In 1998, Sato Labs announced that it was pulling its financial support of the club. However, instead of simply dissolving the club or finding another investor, ANA, the team's other chief sponsor, met with Nissan Motors, the primary sponsor of crosstown rivals Yokohama Marinos, and announced that the two Yokohama clubs would merge, with Flügels players joining the Marinos.

Although the "F" added to the new club name, "Yokohama F. Marinos" is meant to represent the merger of the two clubs, Flügels supporters rejected the merger. Instead, the supporter club followed the socio model used by Barcelona and founded Yokohama FC, the first professional Japanese football club owned and operated by its members.

On 1 January 1999, Flügels won their final match, the 1998 Emperor's Cup Final against Shimizu S-Pulse, 2–1. Due to their merger, however, Shimizu took their place in the 1999 Japanese Super Cup and the subsequent Asian Cup Winners' Cup, with S-Pulse winning the latter against Iraqi club Al-Zawraa 1–0.

Flügels were the second club to withdraw from the Japanese top flight and fold and the first since 1976, when Eidai Industries from Yamaguchi Prefecture was closed down by its parent company due to rising costs of maintaining a top-flight team.

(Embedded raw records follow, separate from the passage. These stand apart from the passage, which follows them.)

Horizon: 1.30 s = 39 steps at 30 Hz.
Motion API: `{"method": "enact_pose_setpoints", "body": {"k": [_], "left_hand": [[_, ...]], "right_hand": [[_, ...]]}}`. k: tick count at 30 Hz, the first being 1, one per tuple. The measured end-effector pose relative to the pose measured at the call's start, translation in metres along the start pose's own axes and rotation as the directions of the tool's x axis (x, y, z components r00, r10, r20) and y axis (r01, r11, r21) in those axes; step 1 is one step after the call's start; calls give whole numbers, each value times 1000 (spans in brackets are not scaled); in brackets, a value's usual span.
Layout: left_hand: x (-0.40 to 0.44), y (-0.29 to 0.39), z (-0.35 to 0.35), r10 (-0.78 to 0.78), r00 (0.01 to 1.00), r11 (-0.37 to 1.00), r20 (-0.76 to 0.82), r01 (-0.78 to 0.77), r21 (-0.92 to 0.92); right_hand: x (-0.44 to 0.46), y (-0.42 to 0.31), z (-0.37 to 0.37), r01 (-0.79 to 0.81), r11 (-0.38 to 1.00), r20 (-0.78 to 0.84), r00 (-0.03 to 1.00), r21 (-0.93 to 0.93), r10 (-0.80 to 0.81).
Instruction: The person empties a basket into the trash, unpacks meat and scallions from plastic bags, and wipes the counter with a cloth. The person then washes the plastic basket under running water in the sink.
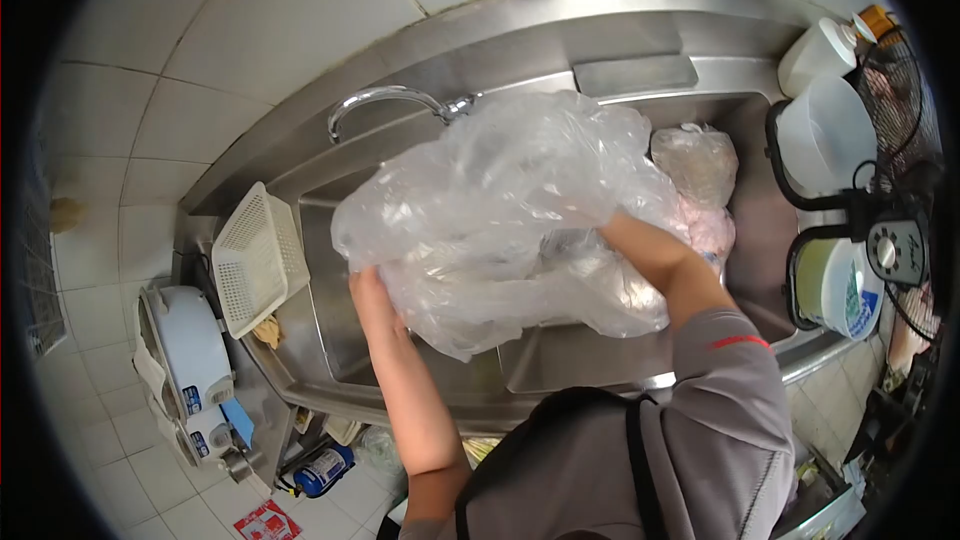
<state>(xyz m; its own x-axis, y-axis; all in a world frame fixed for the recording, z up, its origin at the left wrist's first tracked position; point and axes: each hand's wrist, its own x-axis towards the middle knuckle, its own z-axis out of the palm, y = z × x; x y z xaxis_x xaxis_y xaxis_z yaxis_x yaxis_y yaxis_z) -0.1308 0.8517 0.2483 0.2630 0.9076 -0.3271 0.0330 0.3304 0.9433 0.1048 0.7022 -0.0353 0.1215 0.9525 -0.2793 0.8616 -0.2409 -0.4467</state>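
Note:
A large clear plastic bag [500, 180], crumpled and puffed out, spreads over the sink in front of me. My left hand [368, 290] grips its left edge, with the fingertips partly hidden by the film. My right hand [595, 220] reaches into the folds of plastic at the bag's right side, where its fingers are covered and cannot be made out. Past the bag, a smaller filled clear bag [694, 165] and a bag with pinkish contents [708, 230] lie in the right part of the sink.
A curved chrome faucet [385, 95] rises behind the steel sink [755, 280]. To the left stand a white perforated basket [262, 260] and a white-lidded container [190, 350]. Along the right edge are a white jug [820, 55], a translucent tub [828, 135] and a pale green tub [830, 285].

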Motion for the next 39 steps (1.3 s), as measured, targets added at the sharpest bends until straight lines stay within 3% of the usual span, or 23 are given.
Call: {"method": "enact_pose_setpoints", "body": {"k": [4,7,10,12,13,15,18,21,23,24,25,30,32,34,36,37,38,39], "left_hand": [[14,-6,-15,37,996,999,87,-36,-18],[6,-19,4,307,950,939,56,-312,144],[-27,-41,48,566,757,570,325,-645,510],[-38,-65,62,390,673,338,628,-739,583],[-38,-76,67,307,682,273,664,-732,625],[-34,-96,72,136,697,126,704,-717,686],[-12,-109,75,153,642,183,752,-766,617],[-20,-117,82,-155,676,-129,721,-737,663],[-6,-172,78,-187,640,-292,745,-760,580],[-7,-191,81,-202,621,-369,757,-765,528],[-23,-195,83,-224,622,-369,750,-767,525],[-65,-246,92,-319,557,-178,767,-830,529],[-67,-264,86,-372,503,-233,781,-864,446],[-59,-270,78,-419,446,-398,791,-873,282],[-57,-224,64,-529,408,-662,744,-747,-60],[-54,-199,59,-513,479,-744,712,-662,-91],[-41,-181,53,-415,544,-803,730,-596,-12],[-43,-139,48,-236,491,-878,839,-477,32]], "right_hand": [[-61,8,-18,-63,919,43,998,388,50],[-98,2,-44,-120,777,85,993,617,85],[-136,-39,-107,-82,716,35,996,693,80],[-159,-59,-133,-55,680,-15,995,731,97],[-174,-67,-149,-28,676,-58,993,736,104],[-201,-83,-180,32,670,-147,982,742,116],[-237,-91,-208,130,523,-250,954,842,165],[-260,-97,-241,209,384,-328,903,899,279],[-268,-101,-266,307,193,-355,880,932,316],[-270,-96,-276,296,209,-355,866,932,353],[-270,-90,-286,384,140,-409,863,913,296],[-266,-98,-339,441,129,-420,666,888,616],[-258,-85,-350,412,192,-426,608,890,670],[-258,-86,-358,351,280,-438,550,894,711],[-260,-87,-362,282,350,-450,538,893,713],[-258,-83,-360,322,357,-479,515,877,711],[-255,-76,-357,362,365,-508,491,858,707],[-253,-70,-354,400,372,-535,465,838,705]]}}
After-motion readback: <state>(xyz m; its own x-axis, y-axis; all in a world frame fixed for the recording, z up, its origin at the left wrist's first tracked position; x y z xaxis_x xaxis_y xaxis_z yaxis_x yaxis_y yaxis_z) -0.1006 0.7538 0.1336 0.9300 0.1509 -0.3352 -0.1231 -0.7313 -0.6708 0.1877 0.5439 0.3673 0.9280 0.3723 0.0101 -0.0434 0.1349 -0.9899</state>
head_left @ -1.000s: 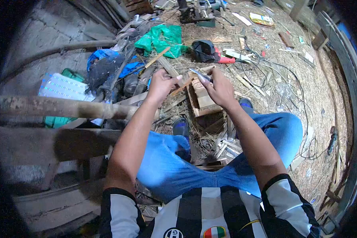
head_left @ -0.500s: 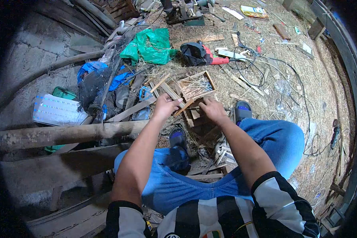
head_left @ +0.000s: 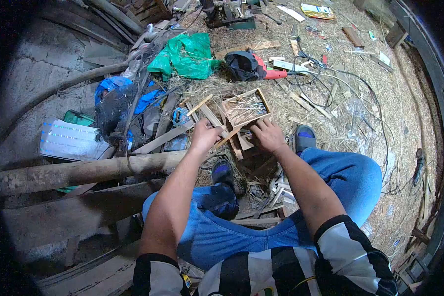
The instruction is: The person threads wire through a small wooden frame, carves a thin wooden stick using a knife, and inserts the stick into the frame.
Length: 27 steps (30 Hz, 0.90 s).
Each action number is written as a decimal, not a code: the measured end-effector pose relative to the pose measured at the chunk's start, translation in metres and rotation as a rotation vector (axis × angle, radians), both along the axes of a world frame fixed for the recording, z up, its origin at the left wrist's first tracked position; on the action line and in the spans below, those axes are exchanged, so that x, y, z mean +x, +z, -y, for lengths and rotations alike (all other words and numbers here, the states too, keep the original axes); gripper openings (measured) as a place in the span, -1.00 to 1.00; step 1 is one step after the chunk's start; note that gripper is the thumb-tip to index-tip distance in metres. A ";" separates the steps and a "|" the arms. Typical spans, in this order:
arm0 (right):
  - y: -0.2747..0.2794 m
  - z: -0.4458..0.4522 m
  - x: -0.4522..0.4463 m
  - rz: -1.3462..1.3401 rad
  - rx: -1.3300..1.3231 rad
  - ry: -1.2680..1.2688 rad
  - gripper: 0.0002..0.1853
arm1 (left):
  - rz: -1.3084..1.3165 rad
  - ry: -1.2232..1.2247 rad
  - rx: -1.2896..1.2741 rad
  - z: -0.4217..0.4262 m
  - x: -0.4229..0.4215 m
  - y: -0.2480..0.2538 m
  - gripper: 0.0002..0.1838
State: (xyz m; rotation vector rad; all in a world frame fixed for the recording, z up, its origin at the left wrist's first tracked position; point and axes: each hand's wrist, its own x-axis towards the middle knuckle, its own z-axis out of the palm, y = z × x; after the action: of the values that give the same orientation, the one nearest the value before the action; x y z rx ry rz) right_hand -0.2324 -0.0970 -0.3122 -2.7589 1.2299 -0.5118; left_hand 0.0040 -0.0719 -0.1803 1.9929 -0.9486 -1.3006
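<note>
My left hand (head_left: pixel 205 135) is closed on a thin wooden strip (head_left: pixel 228 138) between thumb and fingers. Beside it a longer wooden piece (head_left: pixel 211 116) slants up and to the left. My right hand (head_left: pixel 267 135) is at the near edge of a small wooden box (head_left: pixel 266 102), its fingers bent and their tips partly hidden; what they hold, if anything, cannot be made out. Thin sticks (head_left: pixel 246 109) lie inside the box. Below the hands, between my feet, is a dark gap with wooden pieces.
A green plastic bag (head_left: pixel 186 55) lies beyond my left hand. A red and black power tool (head_left: pixel 251 66) and cables (head_left: pixel 348 74) are farther off. A thick pole (head_left: pixel 84 170) runs along the left. Wood offcuts (head_left: pixel 283 190) lie between my legs.
From a second ago, the blade-like tool in my right hand is no longer visible. The box with sticks has come into view by my right hand. My left hand still grips the strip.
</note>
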 end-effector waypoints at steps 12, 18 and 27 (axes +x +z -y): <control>0.058 0.057 0.043 0.064 -0.001 0.087 -0.69 | 0.146 -0.034 -0.048 0.000 0.017 -0.025 -0.74; 0.076 0.074 0.077 -0.141 0.081 0.182 -0.71 | 0.055 -0.026 -0.087 -0.002 0.022 -0.023 -0.70; 0.069 0.081 0.095 -0.196 0.083 0.171 -0.77 | 0.069 -0.029 -0.083 -0.003 0.025 -0.018 -0.67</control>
State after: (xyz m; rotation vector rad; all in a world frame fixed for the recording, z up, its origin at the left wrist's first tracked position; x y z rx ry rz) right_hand -0.1371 -0.1781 -0.2431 -2.8623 1.0088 -0.1753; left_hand 0.0292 -0.0690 -0.1988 1.9777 -1.0508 -1.1955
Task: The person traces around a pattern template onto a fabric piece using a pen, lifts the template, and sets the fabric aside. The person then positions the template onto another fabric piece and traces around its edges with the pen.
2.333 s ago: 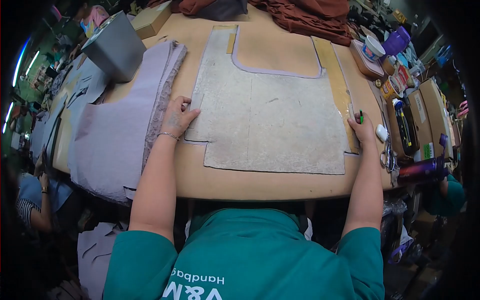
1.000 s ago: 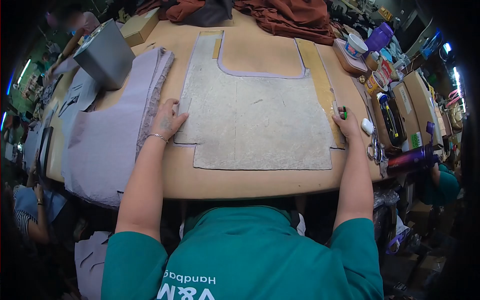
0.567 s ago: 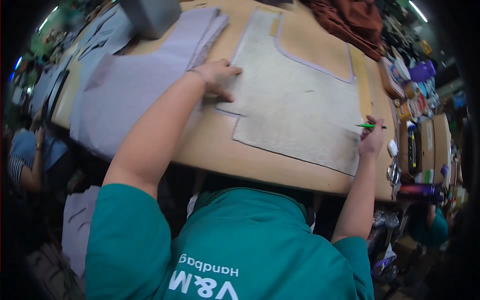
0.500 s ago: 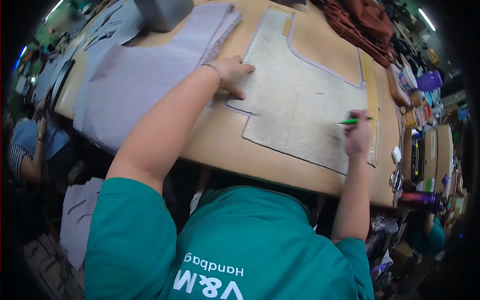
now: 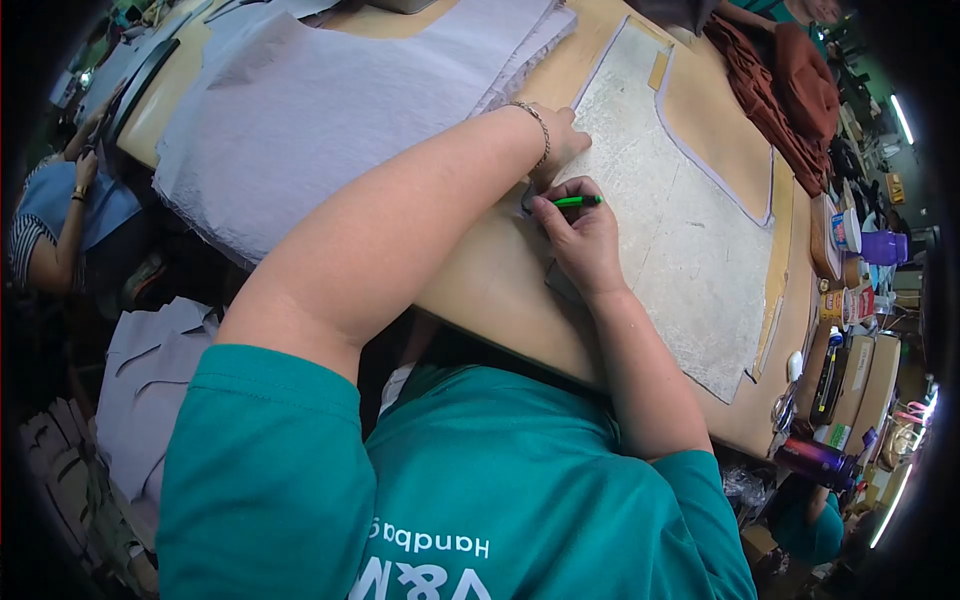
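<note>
A large pale, scuffed pattern template [image 5: 690,250] lies flat on the table, with lavender fabric peeking out along its edges. My left hand [image 5: 562,143] rests on the template's left edge, its fingers apart and partly hidden by the wrist. Just below it, my right hand [image 5: 585,240] pinches a green pen [image 5: 580,201] by the notched left corner of the template. The pen's tip is hidden behind my fingers. To the left of my left arm spreads a stack of lavender fabric [image 5: 330,95] with frayed edges.
Brown fabric [image 5: 790,80] is heaped at the far right of the wooden table [image 5: 490,275]. Tubs, boxes [image 5: 865,385] and a dark bottle [image 5: 820,462] line the right side. Another person [image 5: 65,215] sits at the left. Cut pieces [image 5: 155,390] hang below.
My right hand has moved left with the pen, from the template's right side to its left corner. My left hand stays at the left edge. The camera view has shifted.
</note>
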The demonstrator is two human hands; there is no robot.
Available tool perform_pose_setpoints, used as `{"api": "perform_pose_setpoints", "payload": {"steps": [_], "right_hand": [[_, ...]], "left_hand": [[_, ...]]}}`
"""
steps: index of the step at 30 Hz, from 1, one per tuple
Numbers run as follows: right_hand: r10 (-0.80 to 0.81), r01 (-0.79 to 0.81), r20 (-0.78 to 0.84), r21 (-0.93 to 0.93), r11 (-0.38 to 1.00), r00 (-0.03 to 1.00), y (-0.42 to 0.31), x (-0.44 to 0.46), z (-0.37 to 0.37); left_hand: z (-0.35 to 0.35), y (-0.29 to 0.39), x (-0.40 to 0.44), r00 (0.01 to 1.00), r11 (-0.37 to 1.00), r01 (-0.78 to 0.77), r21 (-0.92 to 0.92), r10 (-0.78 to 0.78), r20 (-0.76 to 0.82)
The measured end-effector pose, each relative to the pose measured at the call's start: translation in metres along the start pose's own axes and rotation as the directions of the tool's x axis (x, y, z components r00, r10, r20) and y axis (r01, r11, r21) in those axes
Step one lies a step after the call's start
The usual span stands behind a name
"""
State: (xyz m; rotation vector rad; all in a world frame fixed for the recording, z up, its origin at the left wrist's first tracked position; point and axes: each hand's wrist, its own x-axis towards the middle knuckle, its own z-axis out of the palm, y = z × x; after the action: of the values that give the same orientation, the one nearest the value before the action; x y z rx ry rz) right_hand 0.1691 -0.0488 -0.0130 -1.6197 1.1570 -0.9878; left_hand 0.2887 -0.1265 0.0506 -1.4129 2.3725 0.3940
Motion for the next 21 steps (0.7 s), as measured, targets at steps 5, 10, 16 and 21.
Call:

==Record as J.League member==

| Season | Div. | Teams | Pos. | Attendance/G | J.League Cup | Emperor's Cup | Asia |  |
| 1992 | – |  |  |  | Group stage | Second round | – |  |
| 1993 | J1 | 10 | 6 | 15,464 | Semi-finals | Winners | – |  |
| 1994 | 12 | 7 | 19,438 | Second round | Second round | – |  |
| 1995 | 14 | 13 | 15,802 | – | Second round | CWC | Semi-finals |
| 1996 | 16 | 3 | 13,877 | Group stage | Fourth round | – |  |
| 1997 | 17 | 6 | 10,084 | Semi-finals | Runners-up | – |  |
| 1998 | 18 | 7 | 15,895 | Group stage | Winners | – |  |

- Key
- Pos. = Position in league
- Attendance/G = Average league attendancë

===Kit evolution===

FP 1st
| 1992 | 1993 - 1994 | 1995 - 1996 | 1997 - 1998 |

FP 2nd
| 1992 | 1993 - 1994 | 1995 - 1996 | 1997 - 1998 |

==Honours==

Yokohama Flügels honours
| Honour | No. | Years |
|---|---|---|
| JSL Division 2 | 1 | 1987/88 |
| Regional Promotion Series | 1 | 1983 |
| Emperor's Cup | 2 | 1993, 1998 |
| Asian Cup Winners' Cup | 1 | 1994/95 |
| Asian Super Cup | 1 | 1995 |

== Mascot ==
Yokohama Flugels' mascot was a flying squirrel named Tobimaru. He currently is displayed in the Japan Football Museum after the Flugels were dissolved. He wore the team's kit, and had wings that were cyan and white. He also wore an aviator helmet.

== Anthem ==
The Flugels' anthem was a remix and relyricing of the song Victory by Japanese rock band The Alfee.